Medical imaging has become a major tool in clinical trials since it enables rapid diagnosis with visualization and quantitative assessment.

A typical clinical trial goes through multiple phases and can take up to eight years. Clinical endpoints or outcomes are used to determine whether the therapy is safe and effective. Once a patient reaches the endpoint, he or she is generally excluded from further experimental interaction. Trials that rely solely on clinical endpoints are very costly as they have long durations and tend to need large numbers of patients.

In contrast to clinical endpoints, surrogate endpoints have been shown to cut down the time required to confirm whether a drug has clinical benefits. Imaging biomarkers (a characteristic that is objectively measured by an imaging technique, which is used as an indicator of pharmacological response to a therapy) and surrogate endpoints have shown to facilitate the use of small group sizes, obtaining quick results with good statistical power.^[33]

Imaging is able to reveal subtle change that is indicative of the progression of therapy that may be missed out by more subjective, traditional approaches. Statistical bias is reduced as the findings are evaluated without any direct patient contact.

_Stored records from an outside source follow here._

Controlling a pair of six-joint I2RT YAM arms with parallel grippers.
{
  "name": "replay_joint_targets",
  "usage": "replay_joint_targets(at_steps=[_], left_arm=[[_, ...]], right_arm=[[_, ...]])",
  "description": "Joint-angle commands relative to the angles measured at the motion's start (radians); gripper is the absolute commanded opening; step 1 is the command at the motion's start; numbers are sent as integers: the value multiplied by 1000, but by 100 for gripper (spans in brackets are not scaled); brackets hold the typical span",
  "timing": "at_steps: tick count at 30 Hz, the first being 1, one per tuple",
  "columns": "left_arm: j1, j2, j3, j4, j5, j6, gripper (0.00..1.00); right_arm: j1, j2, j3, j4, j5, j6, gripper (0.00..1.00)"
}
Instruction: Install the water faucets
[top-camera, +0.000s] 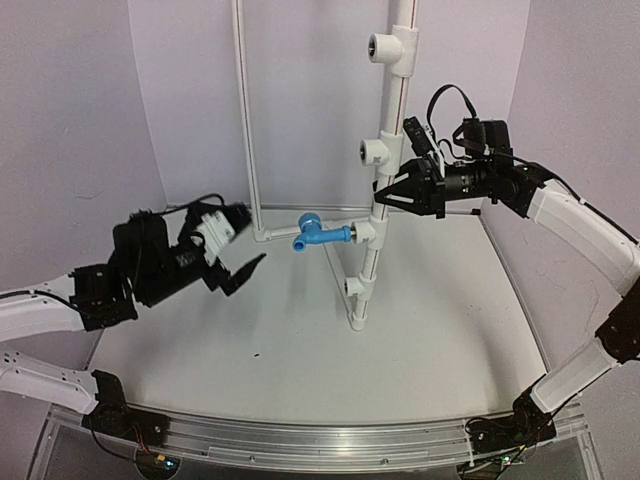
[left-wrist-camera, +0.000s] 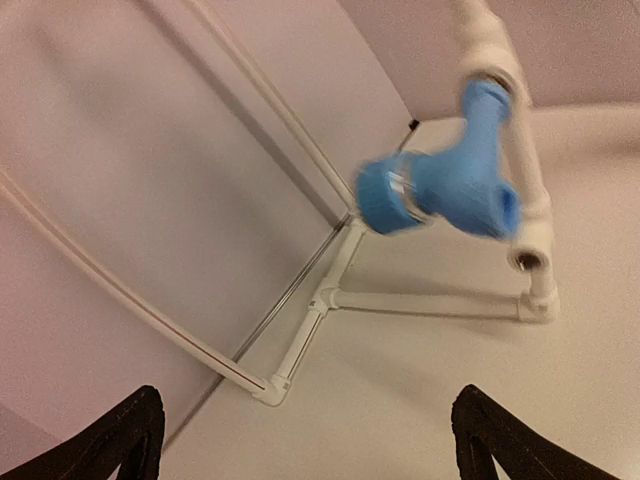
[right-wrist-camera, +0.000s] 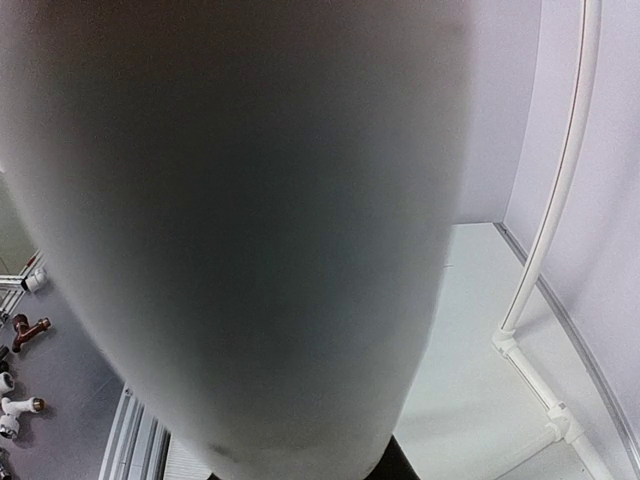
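Top view: blue faucet (top-camera: 318, 236) juts sideways from a tee fitting (top-camera: 362, 233) low on the upright pipe (top-camera: 385, 120), above the table (top-camera: 300, 350). Left gripper (top-camera: 250, 268) hangs off to its left, jaws apart, touching nothing. Right gripper (top-camera: 385, 193) is clamped on the pipe higher up. Risk, as I judge it: how far the thread has gone in cannot be seen. If it has barely caught, the faucet could sag or drop out with nothing holding it.

Left wrist view: faucet (left-wrist-camera: 445, 185) ahead and above, blurred, with its round knob end facing the camera. Both black fingertips (left-wrist-camera: 125, 435) sit wide at the bottom corners, well short of it. A re-grasp that nudges the knob sideways could cross the thread or rock the pipe frame.

Right wrist view: the upright pipe (right-wrist-camera: 250, 200) fills nearly everything as a white blur, so the faucet is hidden here. If this clamp slips, the pipe may turn with the faucet and not tighten.

Faucet itself — bright blue plastic, L-shaped, silvery collar at the fitting.
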Motion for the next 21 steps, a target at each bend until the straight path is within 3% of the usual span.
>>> replay_joint_targets(at_steps=[1,5,10,14,21], left_arm=[[175,-35,177,-321,315,-796,100],[223,69,249,-235,643,-1004,100],[254,225,243,107,954,-1345,100],[264,329,243,278,1042,-1516,100],[265,441,282,391,1130,-1599,92]], right_arm=[[5,-7,23,-126,-15,138,0],[5,-11,15,-124,-6,142,0],[5,-6,26,-124,9,159,0],[5,-11,23,-123,1,160,0],[5,-20,20,-124,-7,157,0]])
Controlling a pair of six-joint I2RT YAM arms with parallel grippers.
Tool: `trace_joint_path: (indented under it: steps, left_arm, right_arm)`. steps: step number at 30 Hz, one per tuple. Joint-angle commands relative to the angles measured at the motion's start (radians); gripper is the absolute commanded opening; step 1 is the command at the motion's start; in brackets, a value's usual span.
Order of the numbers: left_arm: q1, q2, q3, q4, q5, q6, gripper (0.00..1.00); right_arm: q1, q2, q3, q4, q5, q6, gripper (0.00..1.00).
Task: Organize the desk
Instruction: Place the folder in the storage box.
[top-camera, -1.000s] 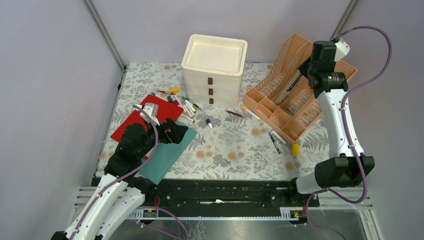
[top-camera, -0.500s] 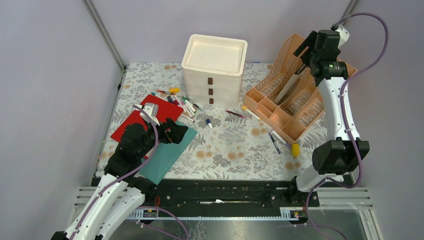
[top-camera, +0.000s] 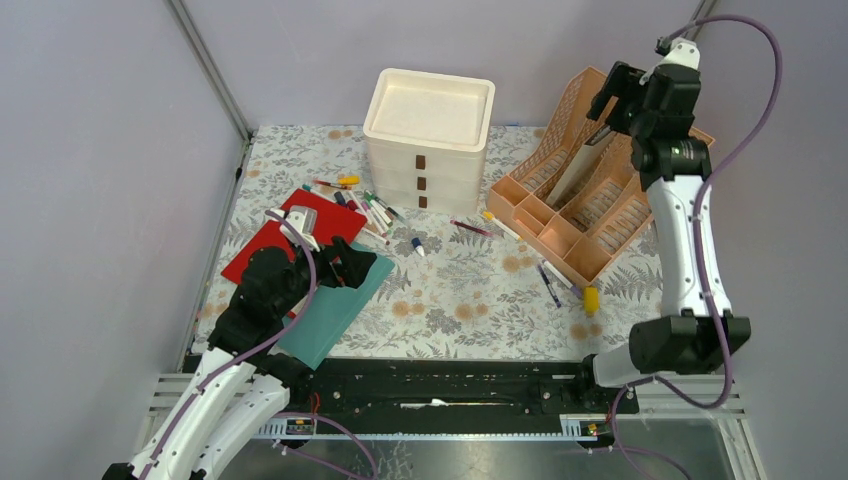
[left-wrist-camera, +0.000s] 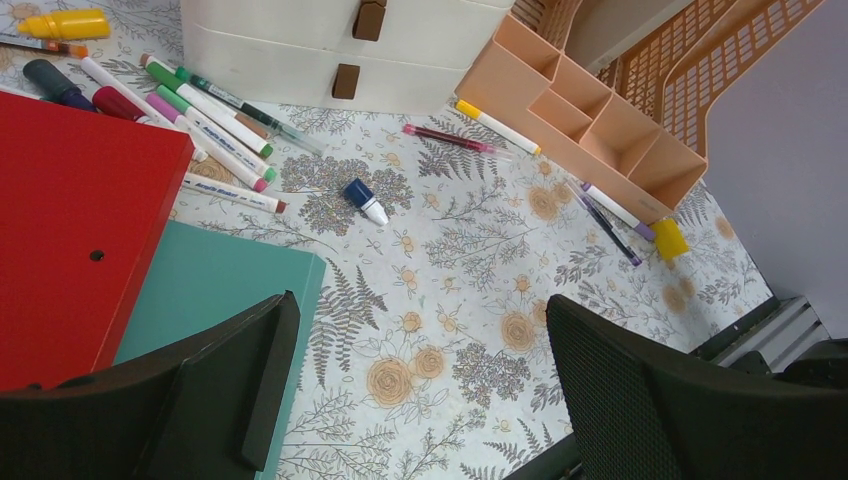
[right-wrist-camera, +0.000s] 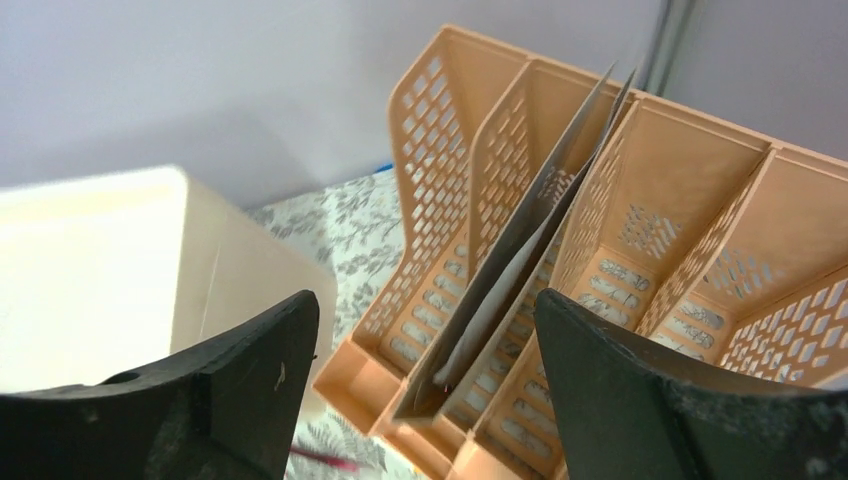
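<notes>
Two pairs of fingers are standing wide and empty. The right fingers (right-wrist-camera: 680, 400) are hovering above the orange rack (right-wrist-camera: 430, 180) at the far right corner of the bench (top-camera: 470, 300), where a grey folder (right-wrist-camera: 505, 270) is leaning loosely in one slot. The left fingers (left-wrist-camera: 660, 400) are hanging over the teal folder (left-wrist-camera: 220, 290) and red folder (left-wrist-camera: 80, 230) by the near left corner. Loose markers (left-wrist-camera: 210, 120) are lying beside them, so a dragged folder is likely to sweep them away, and a low-swinging right arm is risking tipping the grey folder.

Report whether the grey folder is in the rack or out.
In. The folder stands tilted between two dividers of the rack.
</notes>
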Motion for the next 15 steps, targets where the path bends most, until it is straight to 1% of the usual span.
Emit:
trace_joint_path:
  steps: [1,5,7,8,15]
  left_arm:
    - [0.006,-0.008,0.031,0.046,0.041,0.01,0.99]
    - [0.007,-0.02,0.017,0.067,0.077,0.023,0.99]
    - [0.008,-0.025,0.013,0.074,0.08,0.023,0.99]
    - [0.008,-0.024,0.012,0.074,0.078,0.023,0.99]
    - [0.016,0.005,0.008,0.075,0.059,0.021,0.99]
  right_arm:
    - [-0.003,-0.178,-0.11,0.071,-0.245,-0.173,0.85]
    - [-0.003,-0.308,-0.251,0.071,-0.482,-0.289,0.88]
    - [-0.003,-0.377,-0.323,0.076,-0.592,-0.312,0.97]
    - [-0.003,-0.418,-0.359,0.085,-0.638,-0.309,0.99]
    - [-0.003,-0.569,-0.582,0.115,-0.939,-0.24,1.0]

Imaging techniques such as positron emission tomography (PET) and magnetic resonance imaging (MRI) are routinely used in oncology and neuroscience areas,.^{[34][35][36][37]} For example, measurement of tumour shrinkage is a commonly used surrogate endpoint in solid tumour response evaluation. This allows for faster and more objective assessment of the effects of anticancer drugs. In Alzheimer's disease, MRI scans of the entire brain can accurately assess the rate of hippocampal atrophy,^[38][39] while PET scans can measure the brain's metabolic activity by measuring regional glucose metabolism,^[33] and beta-amyloid plaques using tracers such as Pittsburgh compound B (PiB). Historically less use has been made of quantitative medical imaging in other areas of drug development although interest is growing.^[40]

An imaging-based trial will usually be made up of three components:

1.   A realistic imaging protocol. The protocol is an outline that standardizes (as far as practically possible) the way in which the images are acquired using the various modalities (PET, SPECT, CT, MRI). It covers the specifics in which images are to be stored, processed and evaluated.

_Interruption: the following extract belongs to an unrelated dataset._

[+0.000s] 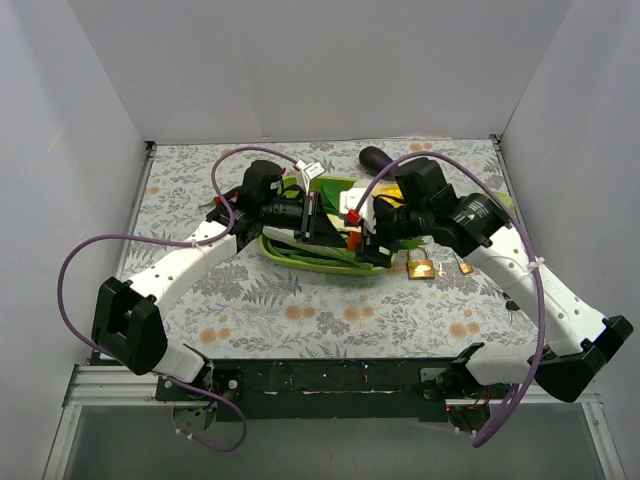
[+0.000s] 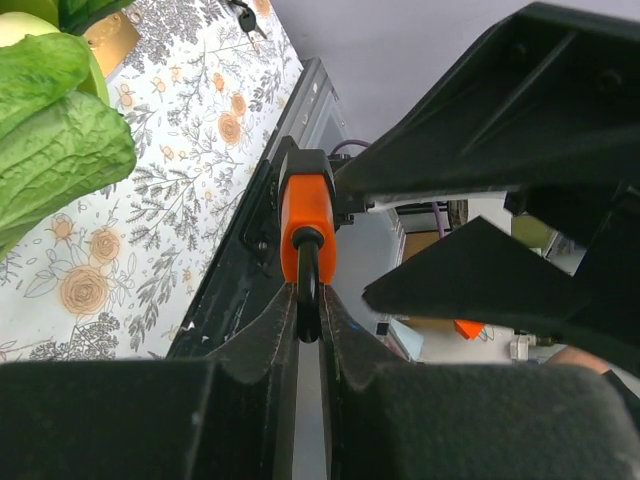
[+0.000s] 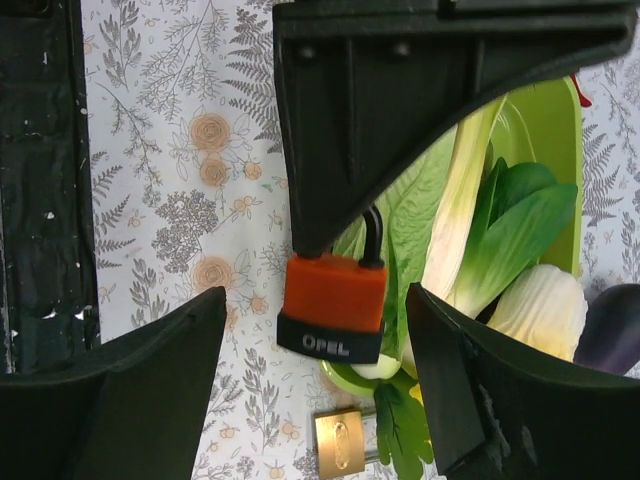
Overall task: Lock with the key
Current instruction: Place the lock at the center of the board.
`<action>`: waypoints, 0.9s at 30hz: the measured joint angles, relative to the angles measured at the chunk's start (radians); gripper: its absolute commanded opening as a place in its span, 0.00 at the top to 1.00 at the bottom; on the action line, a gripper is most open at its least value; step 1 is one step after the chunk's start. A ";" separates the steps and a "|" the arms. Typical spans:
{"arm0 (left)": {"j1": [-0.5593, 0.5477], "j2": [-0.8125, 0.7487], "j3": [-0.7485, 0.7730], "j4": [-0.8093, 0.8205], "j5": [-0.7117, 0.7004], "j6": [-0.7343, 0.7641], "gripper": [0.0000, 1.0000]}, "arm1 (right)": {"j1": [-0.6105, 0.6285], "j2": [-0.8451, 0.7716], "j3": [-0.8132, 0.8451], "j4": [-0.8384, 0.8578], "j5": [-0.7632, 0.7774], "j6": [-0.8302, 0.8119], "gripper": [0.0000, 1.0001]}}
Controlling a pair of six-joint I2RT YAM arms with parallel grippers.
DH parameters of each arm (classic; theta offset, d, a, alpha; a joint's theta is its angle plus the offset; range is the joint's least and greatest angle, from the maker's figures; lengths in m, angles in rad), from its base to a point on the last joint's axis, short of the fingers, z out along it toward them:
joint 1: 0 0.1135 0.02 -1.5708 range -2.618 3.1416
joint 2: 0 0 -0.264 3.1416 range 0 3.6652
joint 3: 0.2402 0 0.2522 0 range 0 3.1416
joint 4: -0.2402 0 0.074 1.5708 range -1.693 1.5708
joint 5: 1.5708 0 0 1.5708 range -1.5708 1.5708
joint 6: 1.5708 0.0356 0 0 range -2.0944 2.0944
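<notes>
My left gripper (image 2: 308, 318) is shut on the black shackle of an orange padlock (image 2: 307, 215) and holds it in the air over the near edge of the green tray. The padlock (image 3: 333, 300) has a black base marked OPEL and also shows in the top view (image 1: 352, 240). My right gripper (image 3: 315, 375) is open and empty, its fingers (image 3: 130, 385) on either side of the padlock without touching it. A small dark key (image 1: 465, 266) lies on the table right of the tray, and shows in the left wrist view (image 2: 245, 15).
A brass padlock (image 1: 421, 268) lies on the table beside the key, also below the orange one in the right wrist view (image 3: 340, 440). The green tray (image 1: 300, 255) holds leafy vegetables (image 3: 500, 230). An eggplant (image 1: 375, 157) lies behind it. White walls enclose the table.
</notes>
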 measured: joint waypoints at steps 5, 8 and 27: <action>-0.019 0.000 -0.002 0.006 -0.005 -0.007 1.00 | 0.082 0.022 -0.011 0.048 0.063 0.021 0.20; -0.024 -0.002 -0.008 0.010 -0.008 -0.007 1.00 | 0.091 0.024 -0.017 0.057 0.086 0.028 0.20; -0.029 -0.034 -0.053 0.030 -0.035 -0.011 1.00 | 0.091 0.013 -0.140 0.084 0.177 0.053 0.27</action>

2.   An imaging centre that is responsible for collecting the images, perform quality control and provide tools for data storage, distribution and analysis. It is important for images acquired at different time points are displayed in a standardised format to maintain the reliability of the evaluation. Certain specialised imaging contract research organizations provide end to end medical imaging services, from protocol design and site management through to data quality assurance and image analysis.

3.   Clinical sites that recruit patients to generate the images to send back to the imaging centre.